Parser error messages seems to be an active research area, but I haven't seen any tools that make good messages easy (Menhir is perhaps the closest I've seen). My approach, somewhat different from others I've seen, is to give up on writing nice messages and instead create a parser debugger, so you can interactively examine everything the parser tried. This is demoed below.

2. Readability

Let me just quote my example from September.

What I had (don't worry about understanding this -- the details don't matter):

(* Parse a lambda, eg "\x -> x" *)
let lam : (OptRange.t, Primitive.t) Nominal.term Parsers.t =
  pos
  >>= fun start ->
  lift4
    (fun _lam var _arr body ->
      let range = OptRange.extend_to (location body) start in
      let tm = Nominal.Operator (range, "lam", [ Scope ([ var ], [ body ]) ]) in
      tm)
    (char '\\')
    p_var
    (string "->")
    t

What I wanted:

let lam = '\\' var:p_var "->" body:t -> lam(var. body)

The second one is easier to read, right?

3. Provenance tracking

It's important for compilers to track where expressions came from. If there's a type error in an expression, like 1 + 'a', the compiler needs to be able to give a good message:

1 + 'a'
    ^^^
    Type error here!

To do this, we need each expression to hold metadata about where it came from, and it turns out this is usually a lot of work, but I want my parser library to do it for free.

The structure of parsers

Now that I've given some reasons for building a new parsing library, let's explore it.

Before we start, a quick disclaimer. I just wrote this, it's had no code review and no users other than myself. Don't be surprised if you find a bug (if you do, please open an issue).

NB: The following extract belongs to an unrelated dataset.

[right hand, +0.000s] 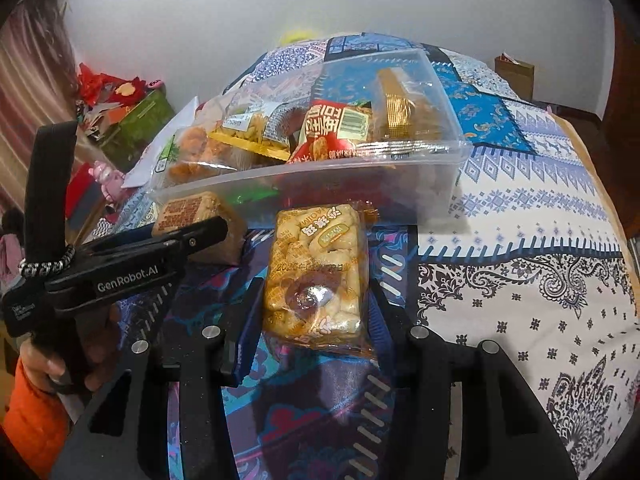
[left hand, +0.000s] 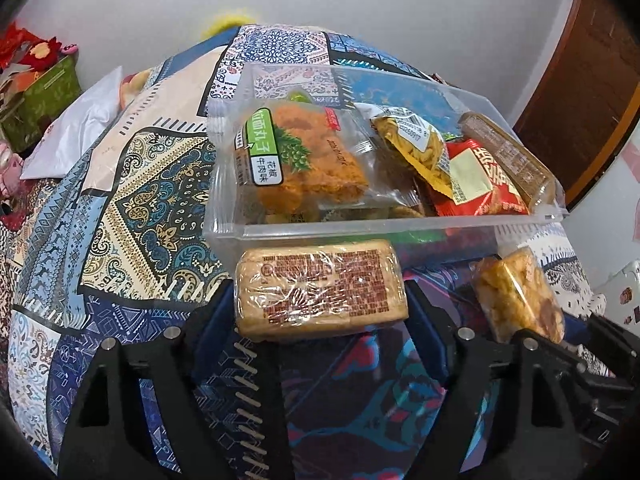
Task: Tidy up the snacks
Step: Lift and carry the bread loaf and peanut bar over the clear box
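Snack packets (left hand: 304,160) in box (left hand: 224,224)

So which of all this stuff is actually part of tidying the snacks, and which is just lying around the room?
Part of the job:
- clear plastic box with snack packs in it
- wrapped cake block between the left gripper's fingers
- rice cracker pack in the right gripper

Just lying about:
- patterned tablecloth
- green box with red decorations
- white bag
- paper bag
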Demonstrator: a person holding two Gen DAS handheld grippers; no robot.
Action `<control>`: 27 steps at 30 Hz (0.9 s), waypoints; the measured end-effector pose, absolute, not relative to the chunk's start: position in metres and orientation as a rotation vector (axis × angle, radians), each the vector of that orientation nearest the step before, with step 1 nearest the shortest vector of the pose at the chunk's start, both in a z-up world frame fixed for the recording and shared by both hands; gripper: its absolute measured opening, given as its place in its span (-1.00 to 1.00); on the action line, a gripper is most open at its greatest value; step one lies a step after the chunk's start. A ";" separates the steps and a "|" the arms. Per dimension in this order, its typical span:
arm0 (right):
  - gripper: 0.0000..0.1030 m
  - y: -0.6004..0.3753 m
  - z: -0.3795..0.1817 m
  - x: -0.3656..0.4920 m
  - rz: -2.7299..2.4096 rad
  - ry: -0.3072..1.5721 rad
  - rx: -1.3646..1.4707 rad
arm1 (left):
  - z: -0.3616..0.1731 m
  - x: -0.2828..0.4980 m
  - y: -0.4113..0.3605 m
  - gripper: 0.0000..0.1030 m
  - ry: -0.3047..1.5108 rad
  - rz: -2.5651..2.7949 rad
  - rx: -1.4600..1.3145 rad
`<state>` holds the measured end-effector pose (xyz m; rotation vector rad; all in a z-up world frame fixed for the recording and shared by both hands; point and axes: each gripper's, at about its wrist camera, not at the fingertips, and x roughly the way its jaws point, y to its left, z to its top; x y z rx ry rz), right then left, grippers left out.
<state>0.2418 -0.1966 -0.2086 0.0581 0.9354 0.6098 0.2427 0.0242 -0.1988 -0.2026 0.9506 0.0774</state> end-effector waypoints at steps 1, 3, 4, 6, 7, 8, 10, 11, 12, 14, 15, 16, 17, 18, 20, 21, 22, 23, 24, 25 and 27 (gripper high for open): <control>-0.12 -0.196 -0.207 0.241 0.610 0.932 0.058 | -0.197 0.239 0.024 0.55 0.949 0.073 -0.201; -0.12 -0.196 -0.203 0.240 0.610 0.923 0.058 | -0.193 0.233 0.023 0.54 0.942 0.061 -0.203; -0.12 -0.196 -0.200 0.238 0.609 0.915 0.059 | -0.191 0.230 0.023 0.54 0.938 0.058 -0.202; -0.12 -0.196 -0.195 0.237 0.610 0.905 0.061 | -0.185 0.224 0.023 0.54 0.927 0.054 -0.198; -0.12 -0.196 -0.193 0.235 0.611 0.899 0.062 | -0.181 0.220 0.023 0.54 0.919 0.051 -0.195; -0.12 -0.196 -0.190 0.234 0.613 0.892 0.061 | -0.178 0.217 0.022 0.54 0.912 0.048 -0.193; -0.12 -0.195 -0.184 0.232 0.616 0.879 0.056 | -0.169 0.211 0.023 0.54 0.895 0.043 -0.192; -0.12 -0.194 -0.181 0.231 0.617 0.873 0.054 | -0.165 0.208 0.023 0.54 0.887 0.041 -0.192; -0.12 -0.194 -0.178 0.230 0.620 0.863 0.054 | -0.161 0.205 0.023 0.54 0.877 0.040 -0.192; -0.12 -0.194 -0.172 0.229 0.622 0.850 0.055 | -0.151 0.199 0.025 0.54 0.853 0.038 -0.195; -0.12 -0.193 -0.169 0.229 0.624 0.842 0.057 | -0.147 0.197 0.026 0.54 0.843 0.037 -0.196; -0.12 -0.193 -0.165 0.229 0.624 0.833 0.058 | -0.141 0.195 0.027 0.54 0.829 0.037 -0.198; -0.12 -0.192 -0.161 0.230 0.625 0.824 0.060 | -0.136 0.193 0.028 0.54 0.814 0.036 -0.201; -0.12 -0.192 -0.158 0.231 0.626 0.816 0.063 | -0.131 0.193 0.029 0.54 0.802 0.036 -0.204; -0.12 -0.190 -0.152 0.234 0.626 0.799 0.068 | -0.122 0.194 0.030 0.54 0.776 0.035 -0.212; -0.12 -0.188 -0.149 0.236 0.627 0.792 0.068 | -0.119 0.196 0.032 0.54 0.766 0.034 -0.215; -0.12 -0.187 -0.145 0.239 0.627 0.781 0.068 | -0.116 0.197 0.032 0.54 0.757 0.032 -0.217; -0.12 -0.186 -0.143 0.241 0.627 0.773 0.068 | -0.113 0.199 0.032 0.54 0.749 0.031 -0.218; -0.12 -0.185 -0.140 0.244 0.626 0.765 0.070 | -0.109 0.202 0.033 0.54 0.737 0.031 -0.219; -0.12 -0.184 -0.138 0.247 0.626 0.757 0.074 | -0.106 0.205 0.033 0.54 0.729 0.031 -0.221; -0.12 -0.184 -0.133 0.253 0.624 0.743 0.079 | -0.101 0.210 0.036 0.54 0.715 0.031 -0.227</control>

Each of the tables you see below is an interactive demo, where you can test some input against a parser (try it!).

Conclusion

This parser language, while still a bit rough around the edges, (I think) shows promise.

  1. It allows us to use an intuitive, regex-inspired syntax, but with all the power of parser combinator libraries like Parsec or Angstrom. I'm particularly fond of the syntax for parsing a sequence, naming some of the subparses.

  2. Rather than attempt the Sisyphean task of writing good error messages for every possible case, we circumvent the problem by providing a (hopefully intuitive) debugger, so the use can explore the parser's actions and see what it was "thinking".

  3. Terms parsed using this language have location information associated to them automatically. This frees the language designer from painstaking work.

This language is not the end goal, just a step in service of the larger project to explore how simple we can make it to build new (small) languages. That purpose in mind, I'm excited to both continue exploring extensions to this language, and using it as a tool to build languages for other purposes.

Big Picture

One topic I'd like to address is how this fits in with other tools you'd use to implement a language. This library is written in OCaml, so in theory you could use it as the parsing frontend for a language also written in OCaml. But, to be frank, I wouldn't recommend it. This is a prototype and it has to mature before it would be a great experience to use for real work.

Besides the parser, there are a handful of other tools that are commonly needed for new languages. For example, a typechecker, interpreter (and debugger), etc. I'm actively working on more of these tools for LVCA. This is where I think the parser will really shine, as part of this set. I'm excited to share them with you.